TO DO — In the data below, the answer is the run of lines from the line containing "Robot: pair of" through the line containing "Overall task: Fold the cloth", both included; print it exactly and nothing else.

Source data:
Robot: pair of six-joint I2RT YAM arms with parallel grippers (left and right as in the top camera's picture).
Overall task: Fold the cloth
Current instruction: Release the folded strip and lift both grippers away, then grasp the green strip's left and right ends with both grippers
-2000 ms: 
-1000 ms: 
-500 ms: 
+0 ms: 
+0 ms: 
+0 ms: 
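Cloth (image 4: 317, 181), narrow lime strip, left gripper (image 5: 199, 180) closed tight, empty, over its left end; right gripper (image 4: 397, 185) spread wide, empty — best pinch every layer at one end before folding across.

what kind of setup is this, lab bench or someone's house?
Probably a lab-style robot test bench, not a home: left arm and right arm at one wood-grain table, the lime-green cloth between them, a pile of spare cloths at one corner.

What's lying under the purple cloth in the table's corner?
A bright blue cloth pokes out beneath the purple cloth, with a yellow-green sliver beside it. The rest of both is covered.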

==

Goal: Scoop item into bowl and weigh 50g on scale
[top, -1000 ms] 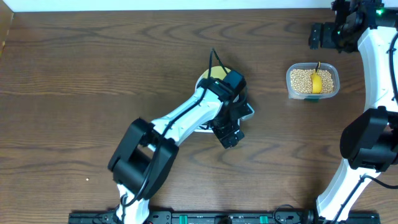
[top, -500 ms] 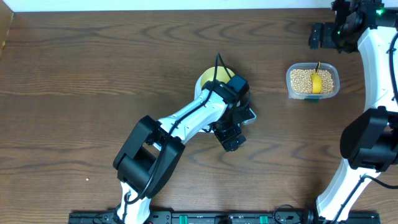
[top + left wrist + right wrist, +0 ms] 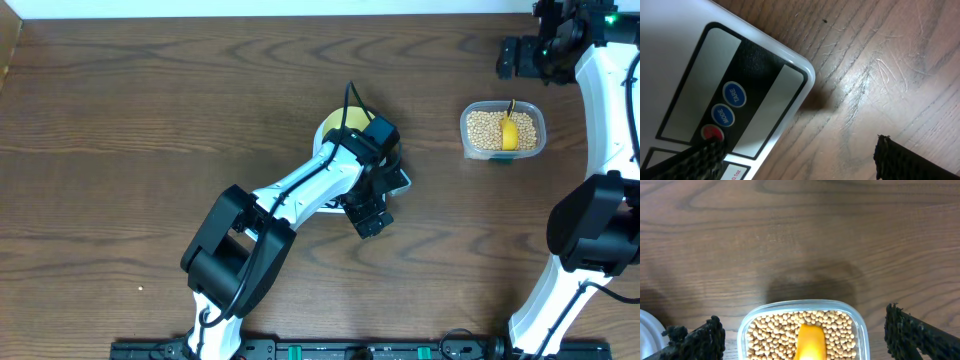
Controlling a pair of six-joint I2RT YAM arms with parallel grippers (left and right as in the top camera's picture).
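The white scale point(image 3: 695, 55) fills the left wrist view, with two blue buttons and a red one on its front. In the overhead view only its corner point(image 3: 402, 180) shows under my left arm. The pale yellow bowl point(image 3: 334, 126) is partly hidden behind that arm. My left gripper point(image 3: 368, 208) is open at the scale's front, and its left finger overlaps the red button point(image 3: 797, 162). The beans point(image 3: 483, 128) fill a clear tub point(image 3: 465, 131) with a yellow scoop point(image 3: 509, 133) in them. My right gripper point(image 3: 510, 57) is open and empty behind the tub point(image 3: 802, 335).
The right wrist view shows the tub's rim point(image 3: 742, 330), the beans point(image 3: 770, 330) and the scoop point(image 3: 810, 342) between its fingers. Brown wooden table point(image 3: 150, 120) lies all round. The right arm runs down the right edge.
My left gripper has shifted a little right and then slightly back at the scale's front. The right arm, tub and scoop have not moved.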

SOLUTION FOR THIS TASK —
Robot: pair of six-joint I2RT YAM arms with parallel grippers (left and right as in the top camera's picture).
Overall task: Fold the cloth

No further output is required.